Given that the data type is DATETIME2(7), we can assert the following:
The DATE data type is 3 Bytes big-endian, the TIME(7) is 6 Bytes big-endian and the DATETIME2(7) is 9 Bytes Big-endian, the two former can be combined as TIME(7) + DATE= DATETIME2(7).
The fastest conversion method from the date and time is then a binary concatenation of the two values, as it only entails converting "numerical" values to binary values and vici versa.
Cannot access my original test harness at the moment, will post it when I can, here is the conversion code (as far as I remember)
(Hint, using a CTE in the code exposes the operations in the execution plan)
USE TEEST;
GO
SET NOCOUNT ON;
GO
DECLARE @DT2 DATETIME2(7) = '20230101 01:01:00.0000001';
DECLARE @DT DATE = '20230101';
DECLARE @T TIME(7) = '01:01:00.0000001';
;WITH TIME_TABLE AS
(
SELECT
@DT2 AS DATETIME2_7
,CONVERT(BINARY(9),@DT2,0) AS BIN_DATETIME2_7
,@DT AS DATE_X
,CONVERT(BINARY(3),@DT,0) AS BIN_DATE_X
,@T AS TIME7_X
,CONVERT(BINARY(6),@T,0) AS BIN_TIME7_X
,CONVERT(VARBINARY(9),CONCAT(CONVERT(BINARY(6),@T,0),CONVERT(BINARY(3),@DT,0)),0) AS BINCONCAT_DT2_7
,CONVERT(DATETIME2(7),CONVERT(BINARY(9),CONCAT(CONVERT(BINARY(6),@T,0),CONVERT(BINARY(3),@DT,0)),0),0) AS CONCAT_DT2_7
,CONVERT(DATETIME2(7),CONVERT(BINARY(9),CONVERT(BINARY(6),@T,0)+CONVERT(BINARY(3),@DT,0)),0) AS CONCAT_DT2_7C
)
SELECT
TT.DATETIME2_7
,TT.BIN_DATETIME2_7
,TT.DATE_X
,TT.BIN_DATE_X
,TT.TIME7_X
,TT.BIN_TIME7_X
,BINCONCAT_DT2_7
,CONCAT_DT2_7
,CONCAT_DT2_7C
FROM TIME_TABLE TT
;
Output
DATETIME2_7 BIN_DATETIME2_7 DATE_X BIN_DATE_X TIME7_X BIN_TIME7_X BINCONCAT_DT2_7 CONCAT_DT2_7 CONCAT_DT2_7C
--------------------------- -------------------- ---------- ---------- ---------------- -------------- -------------------- --------------------------- ---------------------------
2023-01-01 01:01:00.0000001 0x0701AE878508D8440B 2023-01-01 0xD8440B 01:01:00.0000001 0x0701AE878508 0x0701AE878508D8440B 2023-01-01 01:01:00.0000001 2023-01-01 01:01:00.0000001
Edited: corrected the completion of the code posted.
August 7, 2023 at 3:04 pm
Thanks for the interesting post!
Could you explain the why varbinary is used for the time but binary is used for the date?
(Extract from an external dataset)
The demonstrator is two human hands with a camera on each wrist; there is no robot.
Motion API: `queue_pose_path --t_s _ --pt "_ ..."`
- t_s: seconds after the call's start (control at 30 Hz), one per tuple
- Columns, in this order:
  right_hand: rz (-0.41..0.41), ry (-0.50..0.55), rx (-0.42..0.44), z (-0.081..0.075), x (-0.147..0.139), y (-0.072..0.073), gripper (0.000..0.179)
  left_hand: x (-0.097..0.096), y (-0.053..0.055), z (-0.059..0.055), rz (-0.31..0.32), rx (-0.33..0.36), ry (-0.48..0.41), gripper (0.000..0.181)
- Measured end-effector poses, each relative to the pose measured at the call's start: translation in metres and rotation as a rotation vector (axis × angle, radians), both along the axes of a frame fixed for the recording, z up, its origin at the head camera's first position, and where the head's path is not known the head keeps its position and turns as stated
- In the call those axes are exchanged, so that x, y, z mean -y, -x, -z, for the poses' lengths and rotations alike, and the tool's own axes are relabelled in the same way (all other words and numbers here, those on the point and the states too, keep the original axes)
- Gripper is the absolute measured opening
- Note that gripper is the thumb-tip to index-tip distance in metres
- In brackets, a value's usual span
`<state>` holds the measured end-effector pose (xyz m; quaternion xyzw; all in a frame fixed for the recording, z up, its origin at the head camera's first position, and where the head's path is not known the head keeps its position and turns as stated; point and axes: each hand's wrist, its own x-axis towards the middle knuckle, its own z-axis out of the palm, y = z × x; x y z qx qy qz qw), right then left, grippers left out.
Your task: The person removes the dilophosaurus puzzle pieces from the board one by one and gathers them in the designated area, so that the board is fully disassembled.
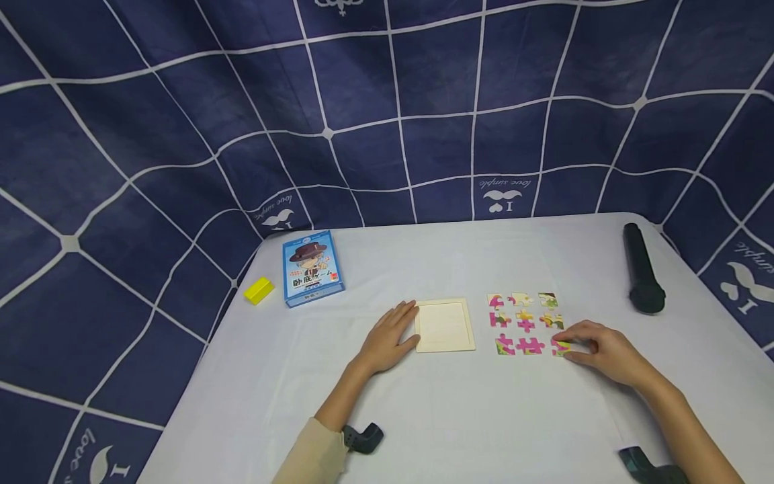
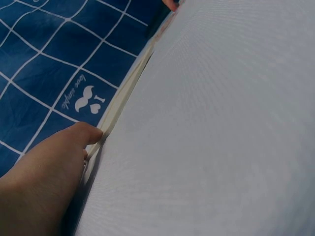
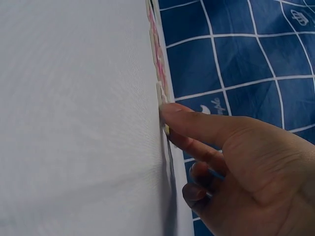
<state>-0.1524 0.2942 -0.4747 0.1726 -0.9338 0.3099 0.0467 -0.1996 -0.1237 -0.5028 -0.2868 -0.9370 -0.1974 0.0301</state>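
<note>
A square, pale wooden puzzle tray (image 1: pixel 444 327) with a raised rim lies bare on the table. My left hand (image 1: pixel 390 339) rests at its left edge, thumb and fingertips touching the rim; the left wrist view shows the thumb (image 2: pixel 88 132) against that edge. To the tray's right, several pink, yellow and green jigsaw pieces (image 1: pixel 530 345) lie spaced out in three rows. With thumb and fingers, my right hand (image 1: pixel 611 353) pinches the jigsaw piece (image 1: pixel 559 347) at the lower right of this group. In the right wrist view, the right hand (image 3: pixel 246 152) holds that piece by its edge.
A blue card-game box (image 1: pixel 312 269) stands at the back left, beside a small yellow block (image 1: pixel 259 291). Far right lies a black cylindrical object (image 1: pixel 642 269) with a wider end. White cloth (image 1: pixel 459 417) covers the table; dark blue checked curtains (image 1: pixel 435 87) enclose it.
</note>
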Motion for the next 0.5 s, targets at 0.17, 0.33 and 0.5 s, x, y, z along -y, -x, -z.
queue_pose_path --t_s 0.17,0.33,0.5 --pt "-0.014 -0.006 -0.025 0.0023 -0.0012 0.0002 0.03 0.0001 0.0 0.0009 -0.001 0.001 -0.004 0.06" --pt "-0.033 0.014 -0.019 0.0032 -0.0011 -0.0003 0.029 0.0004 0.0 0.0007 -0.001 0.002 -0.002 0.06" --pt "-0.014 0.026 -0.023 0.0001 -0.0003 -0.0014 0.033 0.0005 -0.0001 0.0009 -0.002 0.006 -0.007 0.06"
I tried using binary for both (albeit with minimal testing) and it seems to work correctly.
Thanks for the feedback and the great question.
The reason why is that I used VARBINARY for the time is due to "Human Factors". Not everyone will make a "pure" TIME column, which defaults to TIME(7). Some may have a TIME(3) column in an improper attempt to be able to support the DATETIME datatype. Others may be tempted to use TIME(0) to save space.
The VARBINARY() auto-magically takes that into account for the TIME element. When the TIME is stored as any form of binary, it stores a "lead byte" that contains the number of digits that the TIME element represents. I've not tested if using a fixed width binary for time would actually work correctly for sub-second resolutions of less than 7 digits. (See edit below... )
As for DATE, date is always exactly 3 bytes. The conversion there is a very appropriate fixed-width BINARY(3). You could probably change it to a VARBINARY(3) with no harm but I don't see a reason to.
It'll be interesting to test all of that. I just didn't test for that for this article where I only went the "right-sized" method.
EDIT: I just tested it. A BINARY(6) only works for TIME(7) . If you pass it a TIME(3) and do the same concatenation as in the original formula, it returns the following error.
Msg 241, Level 16, State 1, Line 9
Conversion failed when converting date and/or time from character string.
On the 10 million row test code included in the attached ZIP file, the differences between the two methods are virtually identical and each takes turns winning.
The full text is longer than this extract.